**DATA SHOWN**

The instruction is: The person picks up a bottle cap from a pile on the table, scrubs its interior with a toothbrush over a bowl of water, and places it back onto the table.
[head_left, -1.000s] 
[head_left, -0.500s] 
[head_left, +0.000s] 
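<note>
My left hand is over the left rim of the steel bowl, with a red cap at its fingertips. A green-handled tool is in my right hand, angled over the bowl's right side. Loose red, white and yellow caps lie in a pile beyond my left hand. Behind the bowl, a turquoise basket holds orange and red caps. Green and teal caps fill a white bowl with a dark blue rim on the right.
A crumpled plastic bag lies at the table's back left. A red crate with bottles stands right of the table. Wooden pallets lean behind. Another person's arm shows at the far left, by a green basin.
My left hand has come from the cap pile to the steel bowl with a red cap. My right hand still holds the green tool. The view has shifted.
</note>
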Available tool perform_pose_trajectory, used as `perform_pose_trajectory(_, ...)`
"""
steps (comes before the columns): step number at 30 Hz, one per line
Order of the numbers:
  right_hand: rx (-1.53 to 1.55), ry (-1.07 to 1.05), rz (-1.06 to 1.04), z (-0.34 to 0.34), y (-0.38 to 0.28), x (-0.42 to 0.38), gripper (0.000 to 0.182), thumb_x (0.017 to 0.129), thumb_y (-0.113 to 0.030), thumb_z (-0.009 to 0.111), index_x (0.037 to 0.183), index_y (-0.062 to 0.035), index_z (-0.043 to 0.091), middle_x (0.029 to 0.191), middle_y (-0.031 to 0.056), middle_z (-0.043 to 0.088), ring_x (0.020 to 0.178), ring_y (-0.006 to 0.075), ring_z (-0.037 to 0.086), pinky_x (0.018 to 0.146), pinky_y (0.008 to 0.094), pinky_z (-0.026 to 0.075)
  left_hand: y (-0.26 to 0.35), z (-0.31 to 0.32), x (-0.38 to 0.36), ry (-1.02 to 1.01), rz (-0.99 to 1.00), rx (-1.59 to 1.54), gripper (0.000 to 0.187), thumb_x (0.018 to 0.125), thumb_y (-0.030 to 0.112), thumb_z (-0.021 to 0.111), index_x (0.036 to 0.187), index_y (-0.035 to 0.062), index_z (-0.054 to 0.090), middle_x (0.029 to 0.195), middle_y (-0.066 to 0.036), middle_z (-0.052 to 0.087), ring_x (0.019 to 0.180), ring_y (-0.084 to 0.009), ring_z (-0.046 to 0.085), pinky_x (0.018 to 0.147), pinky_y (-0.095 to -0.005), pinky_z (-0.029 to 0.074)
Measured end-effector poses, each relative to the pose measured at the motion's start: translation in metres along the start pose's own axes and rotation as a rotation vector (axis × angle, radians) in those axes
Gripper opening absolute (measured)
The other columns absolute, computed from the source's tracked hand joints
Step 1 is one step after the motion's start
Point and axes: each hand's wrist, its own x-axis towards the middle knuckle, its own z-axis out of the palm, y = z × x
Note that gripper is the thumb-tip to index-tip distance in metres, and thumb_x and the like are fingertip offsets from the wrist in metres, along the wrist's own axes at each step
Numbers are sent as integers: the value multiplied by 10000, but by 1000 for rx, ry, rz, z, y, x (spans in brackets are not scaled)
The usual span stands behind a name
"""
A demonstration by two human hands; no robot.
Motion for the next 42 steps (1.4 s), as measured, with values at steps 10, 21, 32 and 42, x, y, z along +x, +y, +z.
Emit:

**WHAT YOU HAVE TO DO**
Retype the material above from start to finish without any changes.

**YOUR SOLUTION**
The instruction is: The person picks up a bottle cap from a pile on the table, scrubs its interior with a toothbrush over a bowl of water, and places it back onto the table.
[head_left, -1.000s] 
[head_left, -0.500s] 
[head_left, +0.000s] 
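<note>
My left hand is over the left rim of the steel bowl, with a red cap at its fingertips. A green-handled tool is in my right hand, angled over the bowl's right side. Loose red, white and yellow caps lie in a pile beyond my left hand. Behind the bowl, a turquoise basket holds orange and red caps. Green and teal caps fill a white bowl with a dark blue rim on the right.
A crumpled plastic bag lies at the table's back left. A red crate with bottles stands right of the table. Wooden pallets lean behind. Another person's arm shows at the far left, by a green basin.
My left hand has come from the cap pile to the steel bowl with a red cap. My right hand still holds the green tool. The view has shifted.
</note>
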Available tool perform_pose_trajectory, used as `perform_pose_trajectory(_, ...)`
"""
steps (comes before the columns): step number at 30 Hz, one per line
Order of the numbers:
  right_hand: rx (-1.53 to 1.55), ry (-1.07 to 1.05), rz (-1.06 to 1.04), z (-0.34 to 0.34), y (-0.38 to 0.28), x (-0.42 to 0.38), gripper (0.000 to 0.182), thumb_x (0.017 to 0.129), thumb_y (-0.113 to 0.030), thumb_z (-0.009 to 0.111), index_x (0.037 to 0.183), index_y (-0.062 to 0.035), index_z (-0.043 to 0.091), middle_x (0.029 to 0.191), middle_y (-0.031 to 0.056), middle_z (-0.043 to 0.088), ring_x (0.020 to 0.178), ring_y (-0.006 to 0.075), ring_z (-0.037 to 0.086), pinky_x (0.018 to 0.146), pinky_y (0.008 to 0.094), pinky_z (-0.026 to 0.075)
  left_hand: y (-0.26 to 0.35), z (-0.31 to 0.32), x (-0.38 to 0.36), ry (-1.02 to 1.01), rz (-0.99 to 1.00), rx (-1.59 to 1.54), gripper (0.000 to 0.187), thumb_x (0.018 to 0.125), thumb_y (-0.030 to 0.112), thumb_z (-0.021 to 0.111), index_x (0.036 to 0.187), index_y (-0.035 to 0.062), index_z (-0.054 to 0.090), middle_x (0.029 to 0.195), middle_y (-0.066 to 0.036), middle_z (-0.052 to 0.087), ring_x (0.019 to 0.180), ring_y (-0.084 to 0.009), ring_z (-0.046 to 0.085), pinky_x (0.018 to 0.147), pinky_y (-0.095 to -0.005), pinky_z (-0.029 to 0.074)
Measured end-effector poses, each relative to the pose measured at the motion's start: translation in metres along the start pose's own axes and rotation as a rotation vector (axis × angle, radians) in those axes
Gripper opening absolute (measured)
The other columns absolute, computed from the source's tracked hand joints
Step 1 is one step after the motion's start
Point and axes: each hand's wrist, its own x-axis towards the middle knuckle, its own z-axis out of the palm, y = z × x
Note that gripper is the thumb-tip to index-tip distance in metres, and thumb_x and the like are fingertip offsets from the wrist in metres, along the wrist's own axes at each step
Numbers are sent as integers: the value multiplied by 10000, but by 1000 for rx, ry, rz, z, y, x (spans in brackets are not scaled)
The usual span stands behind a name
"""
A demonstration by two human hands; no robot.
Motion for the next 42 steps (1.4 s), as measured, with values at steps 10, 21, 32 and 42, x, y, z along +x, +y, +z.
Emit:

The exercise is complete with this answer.